Bringing a New HPC File System to Bear

File systems have never been the flashiest segment of the IT space, which might explain why big shakeups and new entrants into the market don’t draw the attention they could.

Established vendors have rolled out offerings that primarily are based on GPFS or Lustre and enterprises and HPC organizations have embraced those products. However, changes in the IT landscape in recent years have convinced some companies and vendors to rethink file servers. Such changes as the rise of large-scale analytics and machine learning, the expansion of HPC into more mainstream enterprises and the growth of cloud storage all have brought new challenges to file servers, which have become increasingly complex and more difficult to manage.

Changes in the business environment for parallel file systems also have put a greater focus on GPFS and Lustre. In particular, Intel in April 2017 shut down its efforts to sell a commercialized release of Lustre, though the giant chip maker will continue to have engineers working on Lustre. But the decision by a such a high-profile proponent raised questions about the future of Lustre.

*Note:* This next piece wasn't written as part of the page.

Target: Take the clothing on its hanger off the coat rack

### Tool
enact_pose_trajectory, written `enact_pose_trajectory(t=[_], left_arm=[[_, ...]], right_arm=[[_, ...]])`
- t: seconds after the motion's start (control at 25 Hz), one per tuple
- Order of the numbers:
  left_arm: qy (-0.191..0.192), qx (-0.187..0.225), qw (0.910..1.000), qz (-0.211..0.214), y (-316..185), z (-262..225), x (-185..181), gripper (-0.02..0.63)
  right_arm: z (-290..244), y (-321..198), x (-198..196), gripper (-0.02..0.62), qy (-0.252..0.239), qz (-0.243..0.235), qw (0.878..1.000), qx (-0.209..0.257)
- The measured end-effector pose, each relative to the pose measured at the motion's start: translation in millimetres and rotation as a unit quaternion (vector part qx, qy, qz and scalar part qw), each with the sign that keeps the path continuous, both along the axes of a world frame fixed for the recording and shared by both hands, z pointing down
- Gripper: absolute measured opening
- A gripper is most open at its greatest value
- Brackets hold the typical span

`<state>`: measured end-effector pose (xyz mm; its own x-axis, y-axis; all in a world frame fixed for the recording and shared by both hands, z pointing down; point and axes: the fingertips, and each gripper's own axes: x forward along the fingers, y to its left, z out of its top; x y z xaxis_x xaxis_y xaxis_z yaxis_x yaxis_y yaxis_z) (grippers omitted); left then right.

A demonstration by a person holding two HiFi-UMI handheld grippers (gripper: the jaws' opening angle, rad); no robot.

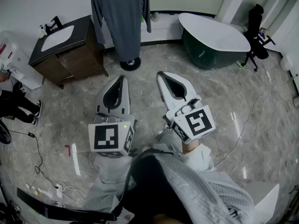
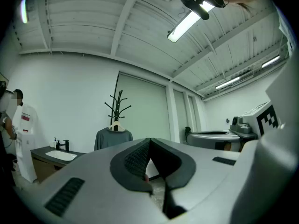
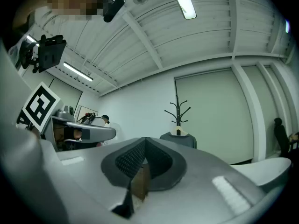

In the middle of all this has been the rise of another parallel file system – BeeGFS – aimed at the HPC space. Begun in 2005 by Fraunhofer Center for High Performance Computing in Germany to in-house in a computer cluster at the institution, the technology began a rapid ascent that saw the first beta version run out in 2007 and the first major release a year later. It was commercialized in 2009 and in 2014, Fraunhofer spun out a new company, ThinkParQ, to expand its reach in the commercial market. Originally called FhGFS, the file system at this time was given the name BeeGFS. The goal of ThinkParQ is to bring the open-source and free software to organizations of varying sizes and offer everything from support and consulting to events and partnerships with system integrators to develop solutions that include BeeGFS. Much of the development of the parallel file system software remains with Fraunhofer.

Throughout 2017, ThinkParQ and BeeGFS developers made strides in several areas, including expanded partnerships with the likes of cluster management software maker Bright Computing, HPC solutions provider Penguin Computing, and hardware makers Ace Computers and Quanta Cloud Computing, continued growing beyond Europe in such areas as Russia and Japan, and the release of BeeGFS v7.0 at the SC17 supercomputing show that included new storage pools that can combine different devices like SSDs and HDDs and enable users to have more control over where their data is placed. In Japan, Fujitsu announced that its upcoming AI Bridging Cloud Infrastructure (ABCI) supercomputer will use BeeGFS-on-Demand (BeeOND), similar to the Tsubame 3.0 system built by Hewlett Packard Enterprise that went online last year. The system uses BeeOND on compute notes for a 1PB NVMe burst buffer at 1TB/s, according to ThinkParQ.

The company is seeing increased interest in BeeGFS for a number of reasons, from the need for a easier to use and more robust option in the market to the concerns about Lustre and its future, according to Sven Bruener, CEO of ThinkParQ and BeeGFS lead at Fraunhofer. It has helped the company and technology gain traction in a market with competition from well-established vendors offering products based on time-tested parallel file systems.

Intel’s decision to abandon its Lustre commercialization efforts “has led to a large number of discussions with partners who are interested in using BeeGFS for a kind of Lustre replacement program because they are unsure of the future of Lustre now,” Bruener told The Next Platform. “It is way to go for many people to go because unlike with Lustre, BeeGFS has its roots in the HPC world. People know that when they use BeeGFS, they get something that is not optimized for tons of features, but mostly for performance, which is important for many [HPC] use cases.”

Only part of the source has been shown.